_TASK DETAILS:_
Give back an exact copy of the lines below, from the first through the line with "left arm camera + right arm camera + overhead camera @"; please stop there.

------------------------

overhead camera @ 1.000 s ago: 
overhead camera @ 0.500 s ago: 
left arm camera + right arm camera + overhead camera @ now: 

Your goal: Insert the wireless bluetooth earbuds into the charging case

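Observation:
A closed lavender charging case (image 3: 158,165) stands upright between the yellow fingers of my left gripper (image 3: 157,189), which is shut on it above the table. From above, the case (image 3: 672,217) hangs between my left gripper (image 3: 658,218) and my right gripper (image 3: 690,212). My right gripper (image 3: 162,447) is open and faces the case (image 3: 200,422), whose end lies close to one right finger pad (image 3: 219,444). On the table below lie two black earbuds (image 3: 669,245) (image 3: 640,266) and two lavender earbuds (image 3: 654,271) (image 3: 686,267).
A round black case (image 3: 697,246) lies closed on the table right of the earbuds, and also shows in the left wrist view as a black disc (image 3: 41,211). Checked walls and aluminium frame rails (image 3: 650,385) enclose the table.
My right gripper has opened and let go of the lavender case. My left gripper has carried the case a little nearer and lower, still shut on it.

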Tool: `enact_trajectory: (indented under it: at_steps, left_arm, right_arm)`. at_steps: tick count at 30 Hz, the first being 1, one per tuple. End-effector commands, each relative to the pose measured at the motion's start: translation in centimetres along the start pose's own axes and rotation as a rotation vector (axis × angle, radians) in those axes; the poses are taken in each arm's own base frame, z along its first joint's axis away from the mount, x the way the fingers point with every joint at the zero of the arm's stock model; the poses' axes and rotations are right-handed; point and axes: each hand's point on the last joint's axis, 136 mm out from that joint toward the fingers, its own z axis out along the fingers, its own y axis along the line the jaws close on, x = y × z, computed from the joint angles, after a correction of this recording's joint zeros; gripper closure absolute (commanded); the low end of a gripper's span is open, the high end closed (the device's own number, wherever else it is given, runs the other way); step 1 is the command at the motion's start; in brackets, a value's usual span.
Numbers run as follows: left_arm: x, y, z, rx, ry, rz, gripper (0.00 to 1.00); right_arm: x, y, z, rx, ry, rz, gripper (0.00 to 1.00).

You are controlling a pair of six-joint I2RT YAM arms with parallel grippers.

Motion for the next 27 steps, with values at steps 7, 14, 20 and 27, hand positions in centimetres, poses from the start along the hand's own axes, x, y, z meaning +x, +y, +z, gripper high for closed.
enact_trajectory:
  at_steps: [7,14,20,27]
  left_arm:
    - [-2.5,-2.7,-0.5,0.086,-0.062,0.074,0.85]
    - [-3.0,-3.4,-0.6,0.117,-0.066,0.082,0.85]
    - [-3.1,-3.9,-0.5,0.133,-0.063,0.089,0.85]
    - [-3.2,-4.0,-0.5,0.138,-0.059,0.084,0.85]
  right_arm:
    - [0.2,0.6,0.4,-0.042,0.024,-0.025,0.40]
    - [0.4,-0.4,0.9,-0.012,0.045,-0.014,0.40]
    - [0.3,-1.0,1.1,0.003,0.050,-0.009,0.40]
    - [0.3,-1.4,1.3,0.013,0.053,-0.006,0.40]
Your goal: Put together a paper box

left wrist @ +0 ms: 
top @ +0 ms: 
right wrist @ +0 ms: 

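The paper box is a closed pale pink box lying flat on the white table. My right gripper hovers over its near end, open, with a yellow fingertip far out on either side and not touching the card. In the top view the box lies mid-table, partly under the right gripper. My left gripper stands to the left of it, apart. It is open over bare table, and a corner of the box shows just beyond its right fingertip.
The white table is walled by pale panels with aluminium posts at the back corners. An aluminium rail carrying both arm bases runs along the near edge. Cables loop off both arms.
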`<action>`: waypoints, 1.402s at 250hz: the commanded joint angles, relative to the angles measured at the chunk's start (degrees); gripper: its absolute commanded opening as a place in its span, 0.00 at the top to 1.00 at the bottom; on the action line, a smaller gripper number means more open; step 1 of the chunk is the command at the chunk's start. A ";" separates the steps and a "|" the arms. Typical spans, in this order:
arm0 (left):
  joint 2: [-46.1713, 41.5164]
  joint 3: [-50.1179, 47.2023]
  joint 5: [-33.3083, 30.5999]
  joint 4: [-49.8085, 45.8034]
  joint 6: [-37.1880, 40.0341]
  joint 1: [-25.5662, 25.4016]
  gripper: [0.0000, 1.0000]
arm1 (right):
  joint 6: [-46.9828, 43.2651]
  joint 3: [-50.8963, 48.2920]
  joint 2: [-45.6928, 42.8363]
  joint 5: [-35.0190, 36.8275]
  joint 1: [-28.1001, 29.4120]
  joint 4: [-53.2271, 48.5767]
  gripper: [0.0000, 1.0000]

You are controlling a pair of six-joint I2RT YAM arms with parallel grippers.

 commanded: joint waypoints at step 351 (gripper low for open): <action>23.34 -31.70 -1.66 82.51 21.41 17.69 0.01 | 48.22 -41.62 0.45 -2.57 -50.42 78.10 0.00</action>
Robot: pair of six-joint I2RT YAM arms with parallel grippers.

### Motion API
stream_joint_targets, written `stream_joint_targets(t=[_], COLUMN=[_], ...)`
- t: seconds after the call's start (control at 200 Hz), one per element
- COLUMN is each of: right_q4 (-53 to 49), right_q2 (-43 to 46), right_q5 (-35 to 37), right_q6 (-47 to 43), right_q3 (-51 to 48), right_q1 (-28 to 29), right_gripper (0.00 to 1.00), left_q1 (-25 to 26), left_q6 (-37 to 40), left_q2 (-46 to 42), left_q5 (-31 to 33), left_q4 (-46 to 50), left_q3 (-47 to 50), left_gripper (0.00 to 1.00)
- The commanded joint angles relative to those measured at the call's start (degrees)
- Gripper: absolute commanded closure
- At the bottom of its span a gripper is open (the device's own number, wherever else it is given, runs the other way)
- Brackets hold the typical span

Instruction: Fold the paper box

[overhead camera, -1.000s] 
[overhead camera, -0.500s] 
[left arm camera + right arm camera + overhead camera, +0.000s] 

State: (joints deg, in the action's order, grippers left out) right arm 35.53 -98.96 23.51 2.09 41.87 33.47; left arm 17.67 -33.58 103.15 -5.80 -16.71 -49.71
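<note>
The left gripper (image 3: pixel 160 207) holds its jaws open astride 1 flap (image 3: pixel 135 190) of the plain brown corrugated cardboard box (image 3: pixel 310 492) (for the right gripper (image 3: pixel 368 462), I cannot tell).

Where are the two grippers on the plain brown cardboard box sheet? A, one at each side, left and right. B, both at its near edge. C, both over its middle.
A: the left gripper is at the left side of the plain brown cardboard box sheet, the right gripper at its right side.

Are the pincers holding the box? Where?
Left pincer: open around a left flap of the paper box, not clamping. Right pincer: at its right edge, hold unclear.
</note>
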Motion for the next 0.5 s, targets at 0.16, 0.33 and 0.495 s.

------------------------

_YOUR SOLUTION:_
overhead camera @ 1.000 s ago: 
overhead camera @ 0.500 s ago: 
left arm camera + right arm camera + overhead camera @ now: 

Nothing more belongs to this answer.